The latest Environment Agency figures recorded the scale of raw sewage discharges from the 15,000 storm overflows in England in 2021 as 372,533 discharges for a combined total of more than 2.7m hours. In 2020, there were more than 400,000 sewage discharges, totalling more than 3m hours.

The majority, 55.2%, of the 18,268 people who responded to the consultation via 38 Degrees, a campaign group that regularly helps the public respond to government consultations, disagreed with the timescale and scope of the government’s targets. Questioned further, 83.9% said the timeframes being proposed by the government were much too long.

Matt Richards, campaign manager at 38 Degrees said: “The conclusion we can draw from this is that, regardless of people’s stated views of the proposed targets, the overwhelming majority want the government to move much quicker than they are currently proposing.”

Christine Colvin, of the Rivers Trust, said: “We think this plan gives us too little, too late. We need to see a broader scope that includes clear milestones for government as well as water companies, and much more urgency and ambition. We want to have healthy rivers fit for people and wildlife within the decade, not by 2050.”

Any release of raw sewage into rivers and coastal waters through storm overflows is supposed to take place only after exceptional weather and according to conditions in the permits issued by the EA.

Fish Legal, in its response to the consultation, also rejected the timeline and ministers’ proposed approach.

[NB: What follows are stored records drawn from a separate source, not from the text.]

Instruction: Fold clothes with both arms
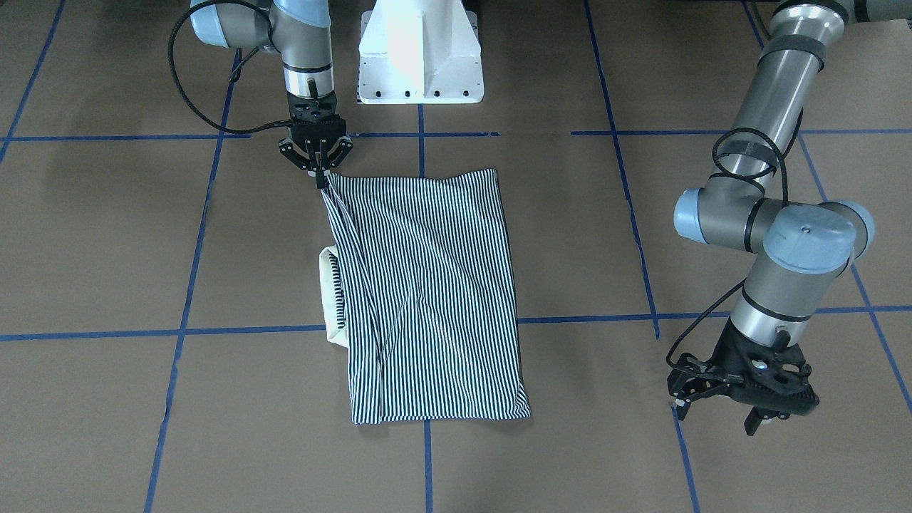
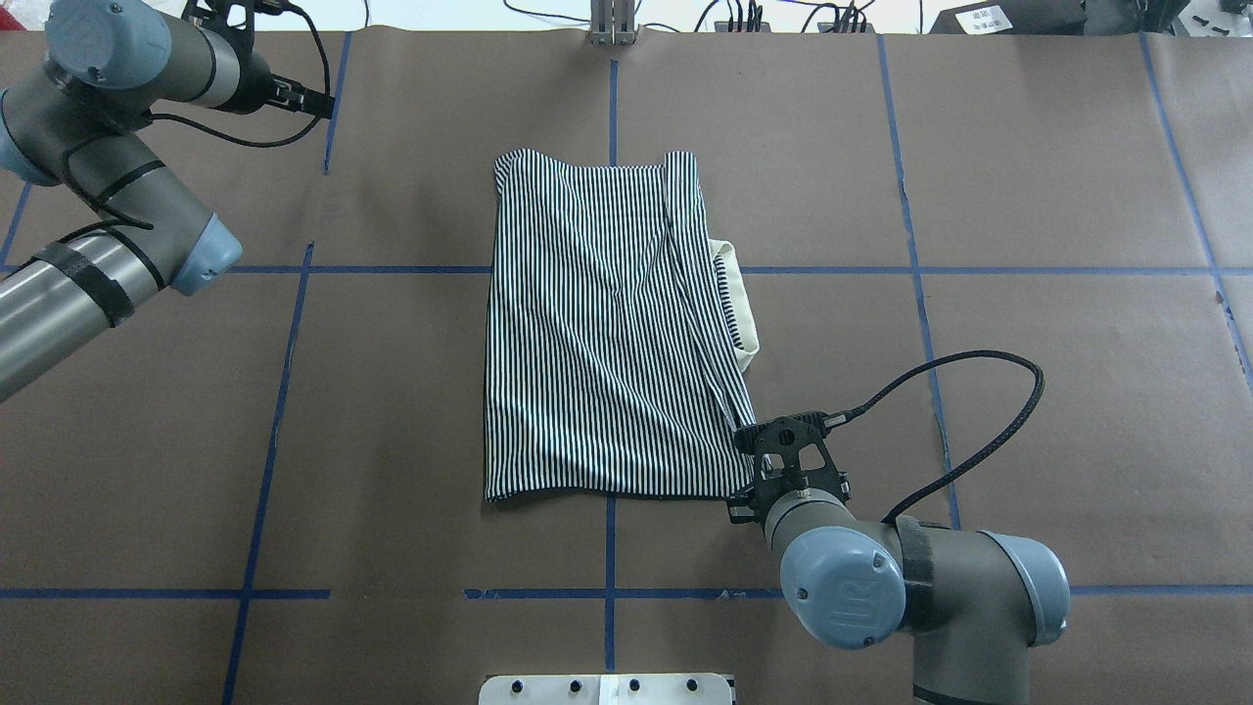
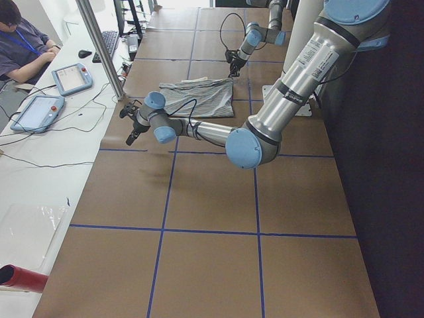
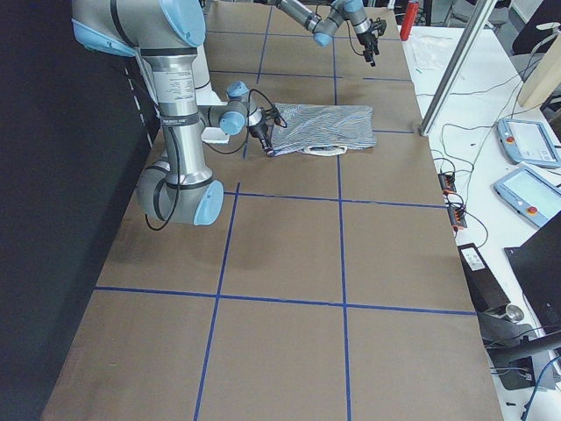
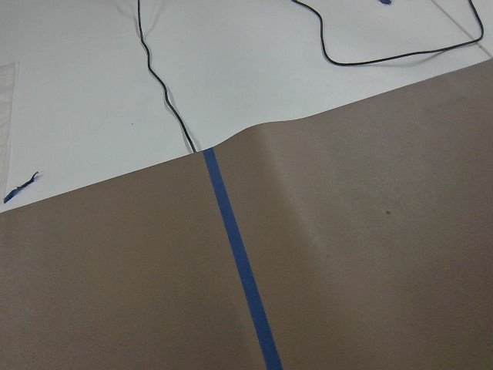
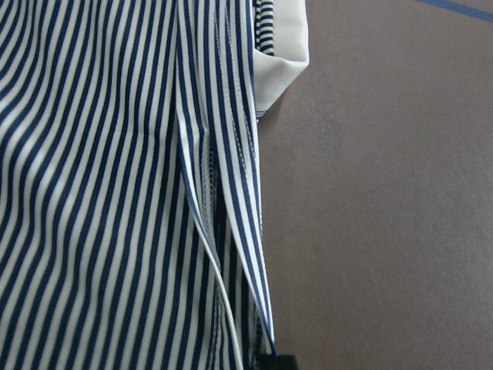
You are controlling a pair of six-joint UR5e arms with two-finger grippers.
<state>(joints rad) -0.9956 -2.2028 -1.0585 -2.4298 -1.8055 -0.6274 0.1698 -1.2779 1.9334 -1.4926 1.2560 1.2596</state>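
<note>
1. Brown-papered, the table (image 2: 1028, 147) carries the polo shirt (image 2: 597, 323) flat at its middle, with the cream collar (image 2: 742, 313) toward the right edge.
2. The shirt's corner nearest the robot's edge is pinched in the closed right tool (image 1: 322, 177). The left tool (image 1: 716, 417) is spread and empty near the far edge.
3. A side fold is judged in hand; next, the pinched corner must be carried across evenly.
</note>
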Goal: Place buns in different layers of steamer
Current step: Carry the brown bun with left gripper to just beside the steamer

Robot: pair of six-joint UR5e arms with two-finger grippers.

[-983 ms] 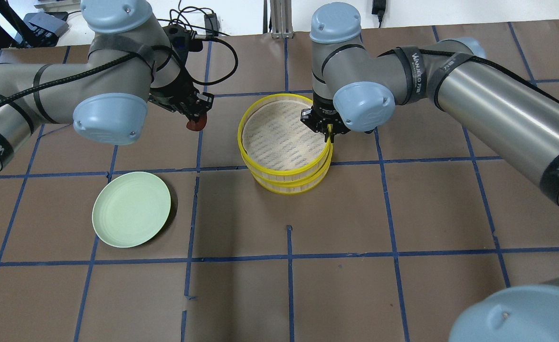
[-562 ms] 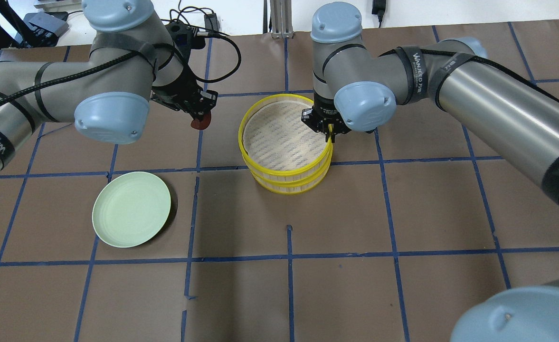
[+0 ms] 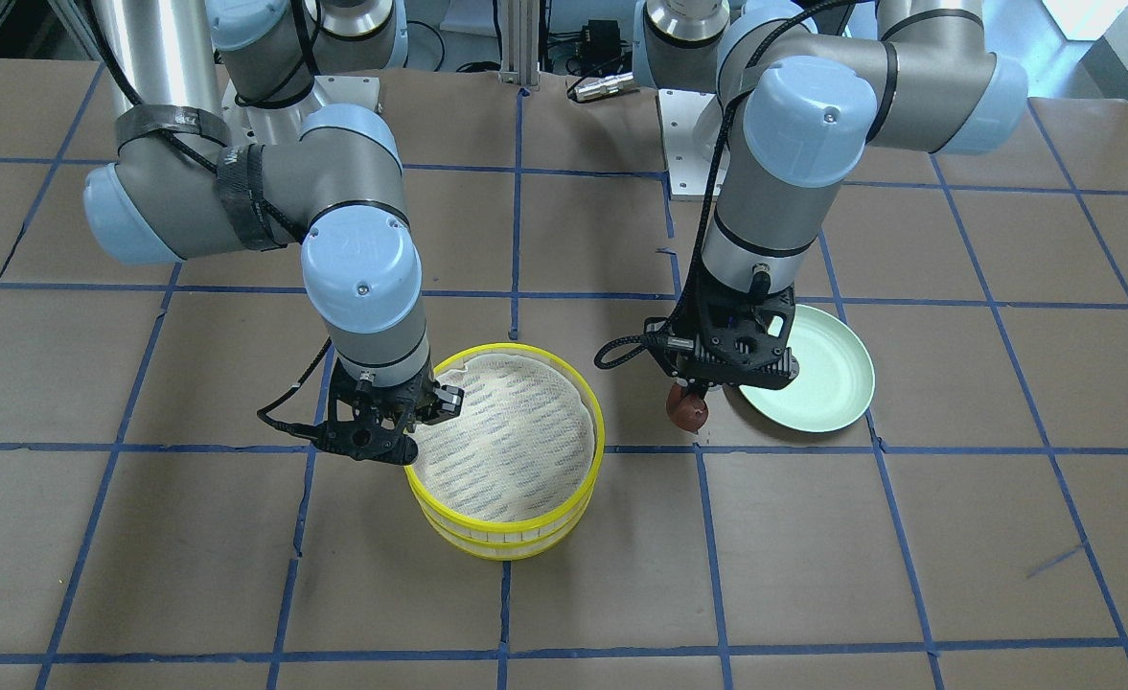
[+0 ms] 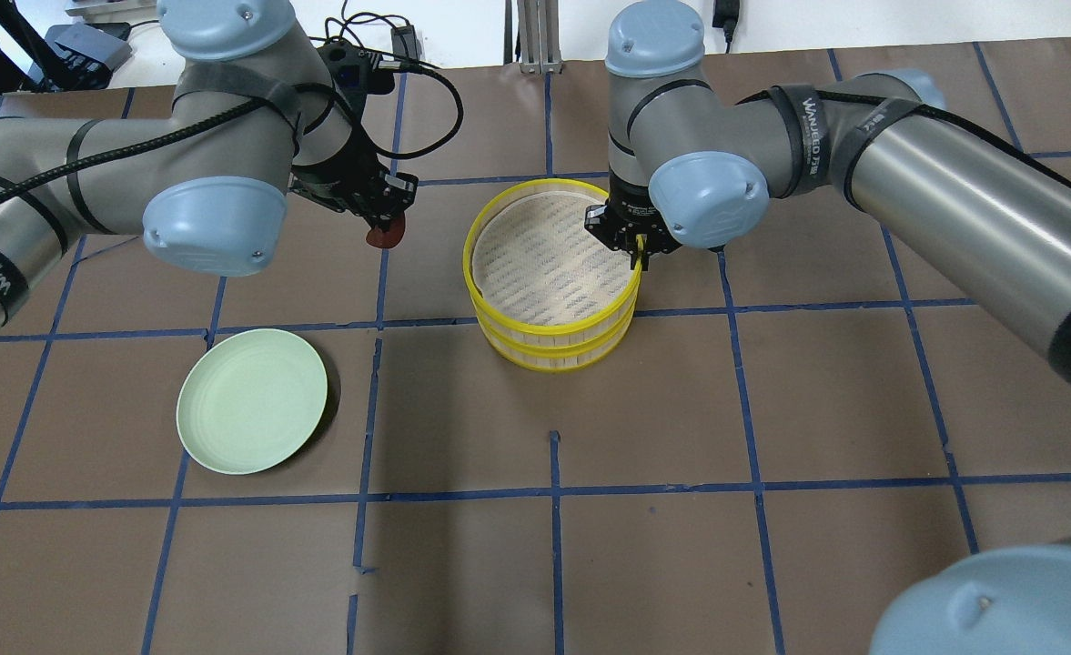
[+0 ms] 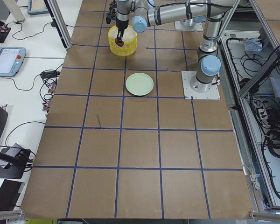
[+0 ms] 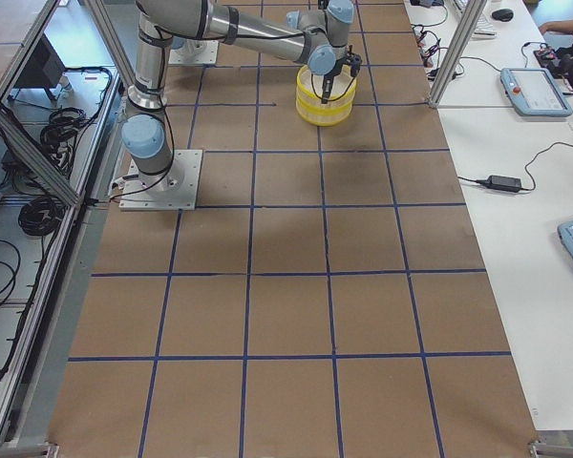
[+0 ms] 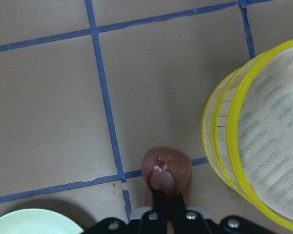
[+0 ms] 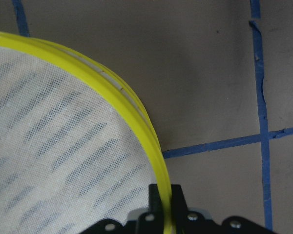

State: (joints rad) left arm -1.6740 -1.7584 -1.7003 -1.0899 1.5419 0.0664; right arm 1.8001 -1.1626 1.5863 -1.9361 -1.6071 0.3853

It said the ambition to cut discharges into bathing waters was “extremely limited”.

The legal group also condemned the entire approach of the reduction plan. It said: “There appears to be an assumption running though this consultation that most storm overflows only happen due to excessive rainfall … The Environment Agency, as a regulator, also appear to have been working on that assumption … Our members and the public therefore do not share the Environment Agency’s confidence.

“The Environment Agency has previously taken a passive approach to regulating these discharges, relying on the water companies to collect and even analyse the relevant data. If nothing else, the current major investigation into water companies’ permit compliance is a tacit admission that operator self-monitoring and self-reporting – a situation whereby the water companies oversee their own works and report their own permit compliance – has not worked.”

A report by the environmental audit committee in January found that rivers were being subjected to a chemical cocktail of sewage, agricultural waste and plastic pollution.